The primary issue is that "training" sucks as a game design. Send someone off, pay a bunch of money, they come back a first level. It's the equivalent of going to the market and buying a first level character.
So I've been trying to think of some way to make training a part of the actual game, where actual stakes are at play. I think I have a wisp of an idea.
Here is an example of the ongoing experience the party is earning as of round 3 in my Juvenis game:
|If you're not familiar with my experience system,|
Take note of the follower, Bergthora. Her share of the bonus x.p. is only 1/8th share. I began that policy years ago, to undermine the amount of experience that followers were stealing from the party. If she were getting an equal share to everyone else, that would seriously undermine the party's gains in the long run. Besides, she isn't a leveled character. She's the equivalent to a man-at-arms in most games: zero-level, some combat training. (I don't use "zero-level" as a designation, but that isn't important right now).
But why 0.125? Why not 0.1 or 0.15? No reason. Henchmen get 0.5 of the bonus, to underscore that they are auxiliaries and not making their own decisions. A henchman's hench would get 0.25, while a henchman's henchman's hench would get 0.125. These were starting to appear in my game, when my big party would get their whole team together, so the followers got rated at the same rate as a third-tier henchman.
Technically, at least partly, they are persons in their own right, not fanatical followers of players. If a leveled character, they'd BE the same as a player, at least in theory. So how to justify 0.125?
Suppose that number is indicative of training. Suppose that a green follower is seen as relying very heavily on the commander, and therefore their own bonus experience is negligible ~ they're just following orders. But we could make it that as the greenhorn gained experience, their share of the bonus experience would increase.
We could, for example, start with a share of 0.1 ~ and then, as their experience went up in 100 x.p. increments, the share of the bonus x.p. would also rise, by 0.1. A follower with 100 x.p. would gain 0.2 shares of the bonus. 200 x.p. would equal 0.3 shares, 300 x.p. would equal 0.4 shares and 400 x.p. would equal 0.5 shares.
Now I have another idea brewing in the background and I am getting to it.

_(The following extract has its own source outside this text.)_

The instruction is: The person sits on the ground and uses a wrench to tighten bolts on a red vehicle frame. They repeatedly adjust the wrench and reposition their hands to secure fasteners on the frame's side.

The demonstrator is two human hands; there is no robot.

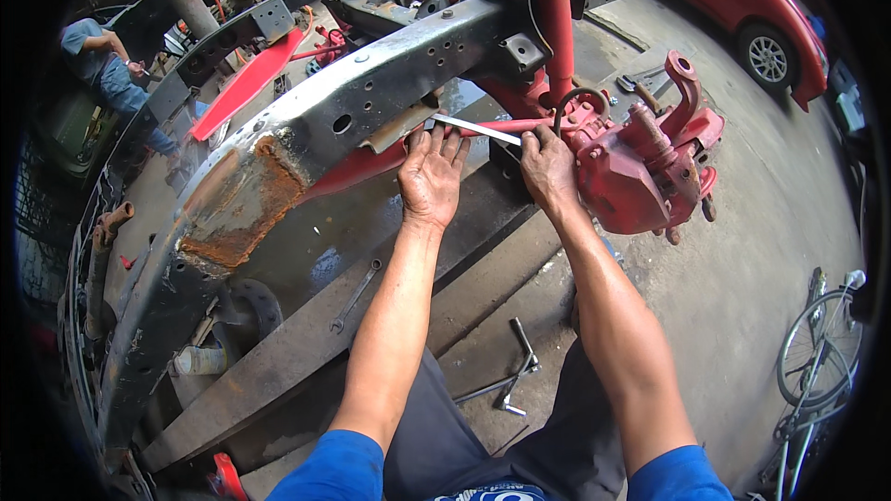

Suppose we made a ceiling of 400 x.p. Bergthora in the example still wouldn't be considered a level at 400 x.p. but she would have to fight a lot to accumulate that much. She also wouldn't increase her combat skill in the least, but a 1st level fighter doesn't do that either until accumulating 2,000 experience. 400 is negligible.
Just suppose, however, that with Bergthora there was a fighter with instruction for a sage skill (I'm linking a rough page from the wiki but I'm only spitballing here anyway). That fighter, working with Bergthora, while fighting together in actual combat (not training), would be training Bergthora. The difference would be that the instructor would let her increase her ceiling from 400 x.p. to 1200 x.p. Now, each 100 x.p. would only raise her bonus by 0.05 . . . but with the instructor's help, shouting at her during battles, preparing her each day, discussing what went wrong with her swing in each encounter, Bergthora would start to gain weapon proficiencies, sage abilities and hit points, bringing her up to the level of a 1st level fighter.
Once she had gained 1,200 x.p. (remembering that she needs to do this in the presence of an instructor), she would BECOME a 1st level fighter, with all the skills having been gained.
The D&D equivalent of "boot camp," therefore, is to make Bergthora combat trained and able to swing a weapon. The non-level, zero-experience grunt. She gains 400 x.p. and she's experienced, but not trained. But if she fights continuously with a sergeant at her elbow, she builds up a field ranking that puts her in the level-track. Those who don't survive, or drop out, remain combat-trained; but it takes an instructor to get to first level.
That helps get rid of a lot of the experience I posited with this post. Most troops, even combat-experienced troops like Bergthora, top out a 400 x.p. and can't get more unless there is an instructor. And instructors are rare.
There's work left to be done here, but I think that is a genuine idea.